> **YOUR TASK**: Every line from the top of the records through the one bearing "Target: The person" is to be reproduced exactly, and pictures are to be left out.

> **EXERCISE MATERIAL**:
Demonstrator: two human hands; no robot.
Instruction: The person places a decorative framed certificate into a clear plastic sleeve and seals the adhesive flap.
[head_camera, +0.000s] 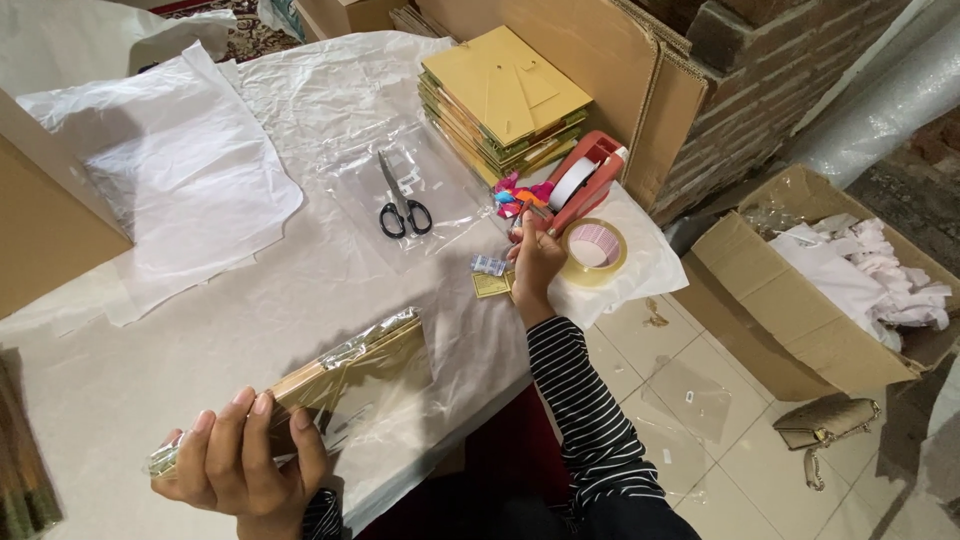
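Observation:
My left hand grips a flat gold-coloured pack wrapped in clear plastic at the near edge of the table. My right hand, in a black and white striped sleeve, reaches out to the red tape dispenser and pinches at its front end, where the tape comes off. Small pink, orange and blue pieces lie just beside the fingers. A roll of clear tape lies flat to the right of that hand. Small gold and silvery bits sit left of the wrist.
Black-handled scissors lie on clear plastic mid-table. A stack of yellow-gold flat packs stands at the back by cardboard sheets. White tissue paper covers the left. On the floor: an open carton of white paper and a gold purse.

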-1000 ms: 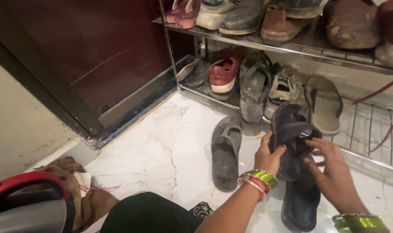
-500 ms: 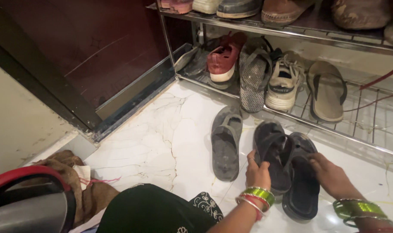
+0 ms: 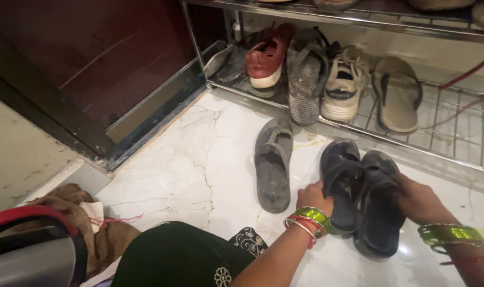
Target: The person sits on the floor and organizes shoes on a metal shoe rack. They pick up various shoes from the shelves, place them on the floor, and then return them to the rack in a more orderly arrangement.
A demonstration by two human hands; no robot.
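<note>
White marble floor [image 3: 199, 154], grey veining, carries a grey slipper [image 3: 273, 165] lying alone and a pair of black slippers [image 3: 361, 196] side by side, touching, just right of it. Brown sack cloth [image 3: 101, 242] lies on the floor at lower left. Wire shoe rack [image 3: 454, 143] at the floor's far edge: bottom shelf holds a maroon sneaker [image 3: 266, 61], dotted grey sandal [image 3: 306, 85], white sneaker [image 3: 344, 87], tan flip-flop [image 3: 396, 95].

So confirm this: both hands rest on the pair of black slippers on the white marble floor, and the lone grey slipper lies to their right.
Not quite. In the head view the grey slipper lies left of the black slippers, not right. Left hand and right hand do rest on that pair on the marble floor.
</note>
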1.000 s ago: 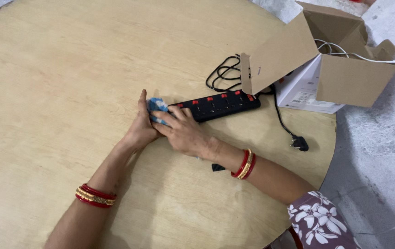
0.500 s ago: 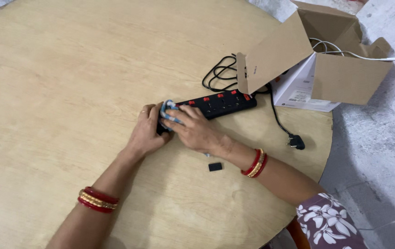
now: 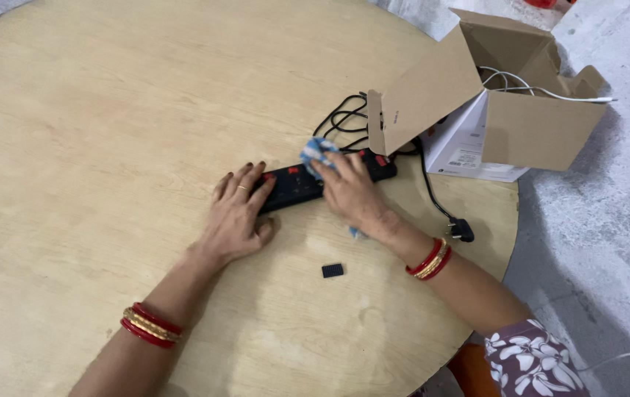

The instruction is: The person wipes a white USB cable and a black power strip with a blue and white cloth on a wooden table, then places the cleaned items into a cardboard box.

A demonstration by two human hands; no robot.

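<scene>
a black power strip (image 3: 308, 182) with red switches is laid flat on the round wooden table (image 3: 94, 132), right of centre, its long axis running left to right. its black cord (image 3: 348, 121) is coiled just behind it, and a further length of cable is led along the table's right edge to a plug (image 3: 462, 231) lying near the rim.

the left end of the strip is pinned under the left hand (image 3: 235, 215); the fingers (image 3: 245, 180) are spread almost flat and are closed around nothing, which appears to keep the strip from sliding. a blue cloth (image 3: 319, 151) is pressed against the strip's right half by the right hand (image 3: 350, 192); its fingers are curled down over the cloth and hold it bunched against the upper face, a grip judged to suit wiping along the switches. a corner of the cloth shows below the right wrist.

a small black block (image 3: 333, 270) is left apart on the table, in front of the strip, between the forearms. an open cardboard box (image 3: 521, 110) is set at the far right edge, one flap hanging over the strip's right end; a white cable (image 3: 543, 90) is draped across the opening, and a white box (image 3: 469, 151) is tucked beneath it.
</scene>
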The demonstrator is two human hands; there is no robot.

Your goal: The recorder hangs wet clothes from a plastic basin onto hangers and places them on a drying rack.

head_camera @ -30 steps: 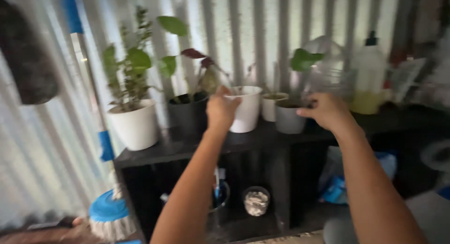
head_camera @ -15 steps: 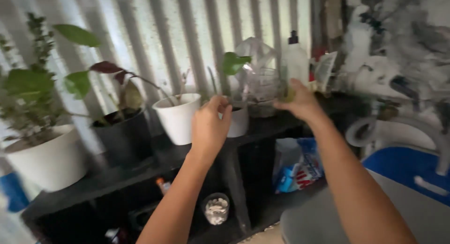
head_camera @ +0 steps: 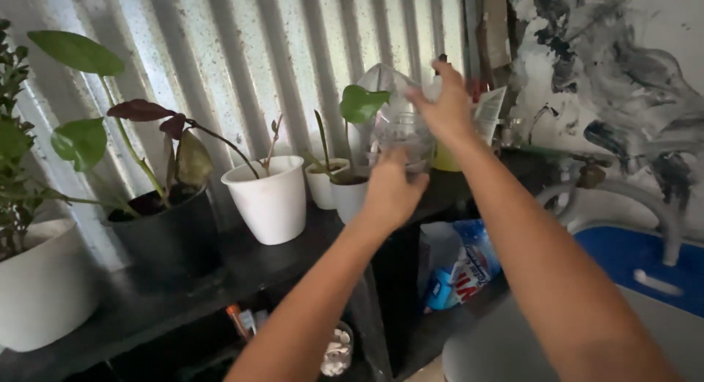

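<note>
Nearest to the camera, two bare forearms are reaching out over a black shelf (head_camera: 242, 268) toward a clear plastic container (head_camera: 400, 129) standing at its far end. The left hand (head_camera: 392, 195) is cupping the container's lower part from the near side, fingers curled against it; how firmly it is gripping cannot be told, since the fingertips are hidden behind the hand. The right hand (head_camera: 444, 107) is coming in higher, fingers half bent and spread at the container's domed top, touching or just beside it, holding nothing else that shows.

Doing this well probably means keeping the lower hand steady as a brace while the upper hand works, since the thin plastic looks easy to tip or crush and a small grey pot (head_camera: 348, 195) with a green-leafed plant is standing just beside it. A tall white bottle (head_camera: 447, 151), mostly hidden, is standing behind the right hand, so that hand has little room.

Further left along the shelf, a white pot (head_camera: 271, 202), a black pot (head_camera: 165, 232) with dark leaves and a large white pot (head_camera: 44, 287) are standing apart, all against a corrugated metal wall (head_camera: 242, 52).

Compared with half a second ago, the left hand has moved from the small pot to the container, and the right hand has risen from beside the bottle to the top.
</note>
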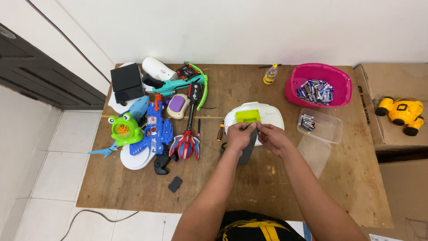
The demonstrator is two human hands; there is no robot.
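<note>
My left hand (239, 135) and my right hand (273, 137) meet over a white toy (267, 114) with a lime-green panel (248, 116) lying near the middle of the wooden table (249, 187). Both hands pinch a small dark object between their fingertips at about the toy's near edge; what it is stays too small to tell. A dark grey flat piece (248, 149) hangs or lies just below my hands. A small screwdriver with an orange and black handle (220, 131) rests left of my left hand.
A pink bowl (299, 79) of batteries stands at the back right, a clear plastic tub (327, 129) holding a few batteries in front of it, its lid (314, 154) beside. Several toys (154, 125) crowd the left side. A yellow toy vehicle (400, 111) sits on cardboard boxes at right.
</note>
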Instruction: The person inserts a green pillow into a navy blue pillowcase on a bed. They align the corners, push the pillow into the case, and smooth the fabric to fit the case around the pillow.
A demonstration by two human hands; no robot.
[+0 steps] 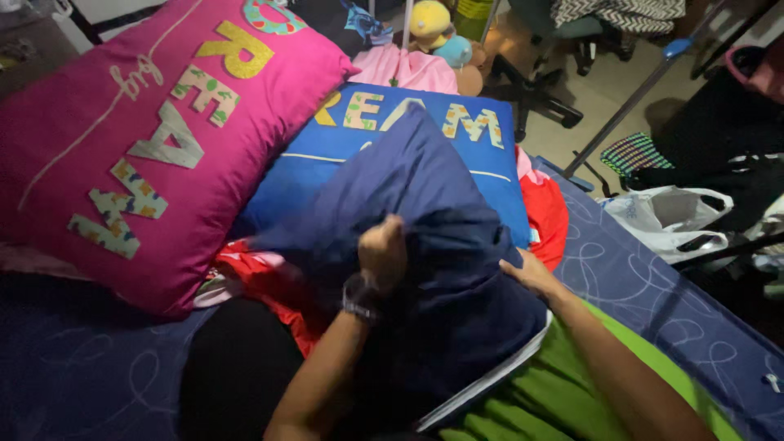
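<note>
A dark navy pillow [408, 188] in a pillowcase stands tilted on the bed in front of me. My left hand [382, 249], with a watch on the wrist, is clenched on a fold of the navy fabric near the pillow's middle. My right hand [527, 273] presses against the lower right side of the same navy pillow, its fingers partly buried in the cloth. Beneath the pillow's lower end lies a green pillow [563, 384] with a white edge.
A large magenta pillow [147, 139] with letters leans at the left, a blue lettered pillow [482, 155] behind. Red cloth [547, 216] lies between them. The bed has a navy patterned sheet [653, 302]. Plush toys [441, 33], a plastic bag [670, 216] and chair legs stand beyond.
</note>
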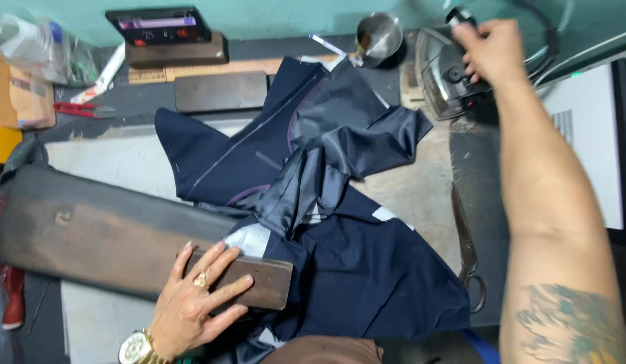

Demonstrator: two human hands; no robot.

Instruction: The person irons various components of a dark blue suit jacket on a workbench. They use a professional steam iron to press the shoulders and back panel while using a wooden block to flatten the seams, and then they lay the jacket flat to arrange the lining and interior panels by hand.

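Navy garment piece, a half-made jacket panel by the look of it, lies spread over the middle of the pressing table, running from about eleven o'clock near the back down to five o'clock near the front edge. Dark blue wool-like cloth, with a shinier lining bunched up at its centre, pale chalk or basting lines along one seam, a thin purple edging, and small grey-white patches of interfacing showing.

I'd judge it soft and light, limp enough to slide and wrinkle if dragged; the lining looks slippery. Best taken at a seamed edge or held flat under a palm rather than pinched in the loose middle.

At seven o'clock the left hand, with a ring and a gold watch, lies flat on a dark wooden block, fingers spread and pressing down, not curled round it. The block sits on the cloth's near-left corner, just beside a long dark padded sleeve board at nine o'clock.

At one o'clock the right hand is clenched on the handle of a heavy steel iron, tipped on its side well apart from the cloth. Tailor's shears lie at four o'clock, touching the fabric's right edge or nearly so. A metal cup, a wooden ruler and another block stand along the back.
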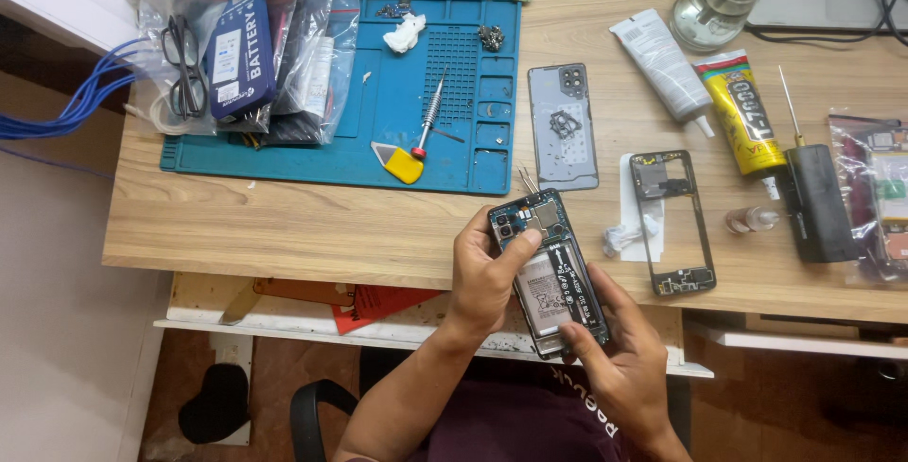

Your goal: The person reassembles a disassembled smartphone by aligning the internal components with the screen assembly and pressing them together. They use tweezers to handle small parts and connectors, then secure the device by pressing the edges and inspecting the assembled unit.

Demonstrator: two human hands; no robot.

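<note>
**Opened phone being held over the near edge of the bench**

Going big to small here. The wooden table (312, 226) is taking up most of the view, with a blue work mat (397, 140) lying on its far left part. Clear plastic bags (246, 55) of parts are sitting on the left end of the mat, a pair of glasses (184, 69) among them.

The opened phone (549, 268) is sitting near the middle of the scene, hanging just past the near edge of the table, back cover off, battery and boards showing. The left hand (487, 278) is wrapping around its left side, thumb pressing on the upper part by the camera block. The right hand (619, 358) is coming up from below, fingers curled, thumb and forefinger pinching at the lower end of the phone. Can't tell if there's anything tiny between those fingertips.

Just beyond the phone, the grey back cover (565, 126) is lying flat beside the mat's right edge. The black mid frame (673, 221) is lying to the right of the phone, well apart from both hands. Farther right, a yellow glue tube (736, 112) and a white tube (662, 60) are lying at an angle, with a glass bottle (714, 3) behind them. A screwdriver (430, 112) and a yellow pick (405, 165) are resting on the mat.
</note>
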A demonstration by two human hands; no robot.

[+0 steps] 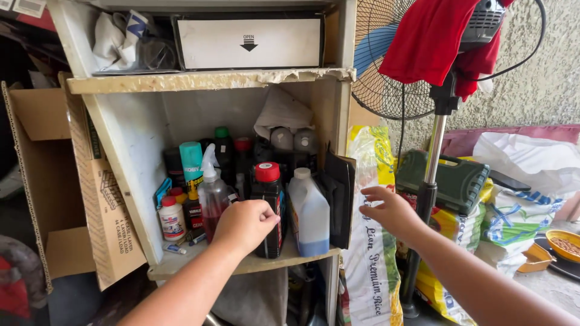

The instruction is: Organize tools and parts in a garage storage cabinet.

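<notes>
My left hand [244, 224] is closed around the black bottle with a red cap [267, 199] that stands at the front of the wooden shelf [199, 256]. Right of it stands a translucent white jug [309, 214] with blue liquid at its bottom. Just left of my hand is a clear spray bottle [211, 196] with reddish liquid. My right hand [389, 211] hovers open, fingers spread, beside the shelf's right side, in front of a printed rice sack [371, 265]; it holds nothing.
Several more bottles and cans crowd the shelf's back and left. A white box [249, 42] lies on the upper shelf. A cardboard box [66, 175] leans at left. A standing fan [432, 151] draped with red cloth, a green case [456, 181] and sacks stand at right.
</notes>
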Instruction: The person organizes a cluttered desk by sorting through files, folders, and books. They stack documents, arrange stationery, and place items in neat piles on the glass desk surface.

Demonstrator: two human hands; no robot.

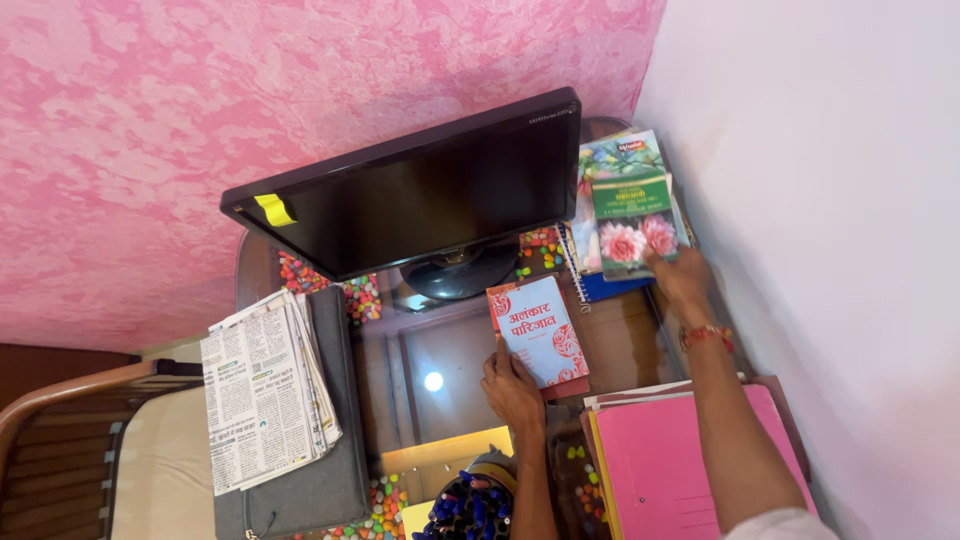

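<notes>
resting left hand [512,388] on red book [538,331], right hand [680,275] touching green book [633,222]

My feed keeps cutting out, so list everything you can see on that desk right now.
Monitor: one, black, screen dark, back centre.
Sticky note: one, yellow, monitor's corner.
Red book: one, red and pale blue, desk centre.
Green book: one, flowered cover, atop the back-right stack.
Newspaper: one, folded, left, on a grey bag.
Folders: pink stack, front right.
Pens: blue bunch, front edge.
Desk: glass top.
Left hand: on the red book.
Right hand: on the green book.
</notes>
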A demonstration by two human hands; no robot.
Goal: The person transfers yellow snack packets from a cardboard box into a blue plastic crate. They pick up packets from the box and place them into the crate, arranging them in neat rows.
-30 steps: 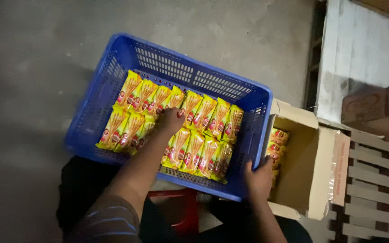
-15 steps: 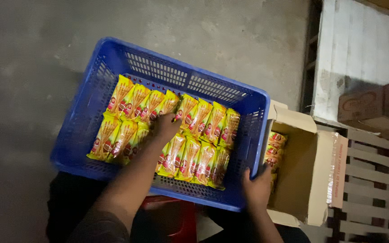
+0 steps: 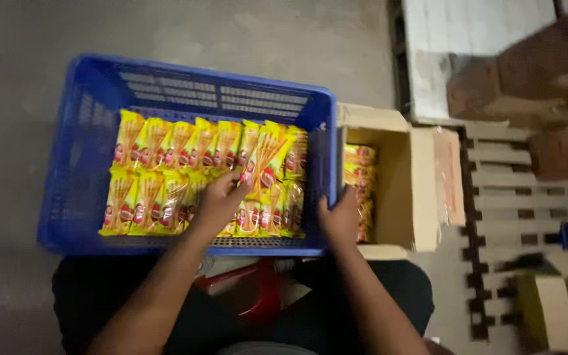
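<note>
Yellow snack packets (image 3: 165, 171) lie in two rows inside blue plastic crate (image 3: 80, 131), flat, side by side, touching. One packet (image 3: 265, 158) sits raised and tilted over the right end of the upper row. Left hand (image 3: 217, 204) is inside the crate, fingers curled down on the packets in the lower row, just below the tilted packet; whether it actually pinches one, cannot tell. Right hand (image 3: 340, 220) grips the crate's right wall near the front corner, fingers wrapped over the rim. Crate rests over the person's lap, red stool (image 3: 258, 296) partly visible beneath. Open cardboard box (image 3: 402, 190) touches the crate's right side, more yellow packets stacked inside it. Wooden pallet (image 3: 514, 217) further right, grey concrete floor (image 3: 231, 33) beyond.
</note>
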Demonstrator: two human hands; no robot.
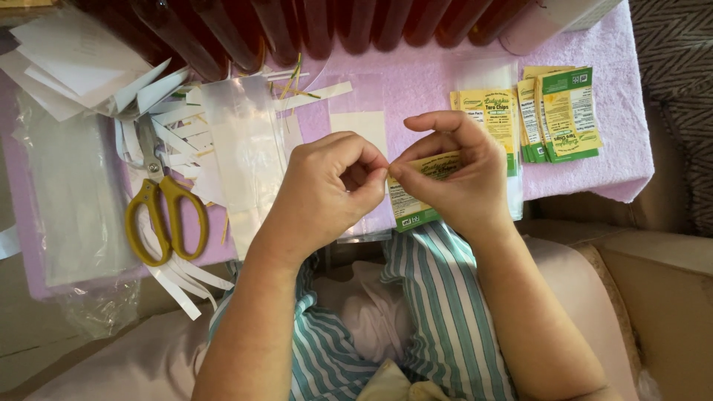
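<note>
My left hand (pixel 330 186) and my right hand (pixel 453 174) meet at the fingertips above the near edge of a lilac-covered table (pixel 609 160). Between them they pinch a yellow and green printed label (pixel 416 194), which my right hand mostly covers. A clear plastic bag (pixel 360 122) lies flat on the cloth under and behind my hands. Beyond my right hand lies another yellow and green label (pixel 496 111), and a small fanned stack of the same labels (pixel 563 113) sits further right.
Yellow-handled scissors (pixel 165 212) lie at the left among white paper strips (pixel 178 278) and offcuts. A stack of clear bags (pixel 74 200) sits at the far left. Dark red bottles (pixel 297 26) line the table's far edge. My striped clothing fills the foreground.
</note>
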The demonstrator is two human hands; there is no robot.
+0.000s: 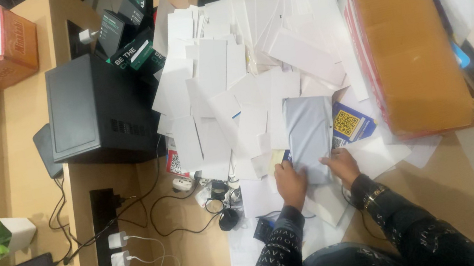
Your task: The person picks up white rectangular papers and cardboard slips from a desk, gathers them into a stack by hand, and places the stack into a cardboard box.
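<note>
Grey flat package (pixel 309 135) is gripped by left hand (pixel 291 183) and right hand (pixel 341 165) atop white envelopes (pixel 229 83).

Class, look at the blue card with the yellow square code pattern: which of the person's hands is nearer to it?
Right. The right hand lies just below the blue card, on the grey packet; the left hand grips the packet's far lower-left edge.

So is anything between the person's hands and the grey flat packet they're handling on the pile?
Nothing visible. The left hand and right hand both already touch the lower end of the grey packet, which lies on top of the heap of white envelopes, nothing covering it.
</note>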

> **ANSWER SECTION**:
Demonstrator: two human hands; no robot.
Instruction: The person places a decorative framed certificate into a clear plastic sleeve and seals the adhesive flap.
[head_camera, +0.000s] 
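Observation:
My left hand grips a flat gold-coloured pack wrapped in clear plastic at the near edge of the table. My right hand, in a black and white striped sleeve, reaches out to the red tape dispenser and pinches at its front end, where the tape comes off. Small pink, orange and blue pieces lie just beside the fingers. A roll of clear tape lies flat to the right of that hand. Small gold and silvery bits sit left of the wrist.
Black-handled scissors lie on clear plastic mid-table. A stack of yellow-gold flat packs stands at the back by cardboard sheets. White tissue paper covers the left. On the floor: an open carton of white paper and a gold purse.
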
-1000 ms: 
-500 ms: 
+0 ms: 
Target: The person sits on the floor and organizes shoes on a metal shoe rack. They pick up various shoes from the shelves, place them on the floor, and then return them to the rack in a more orderly arrangement.

That brings the answer to completion.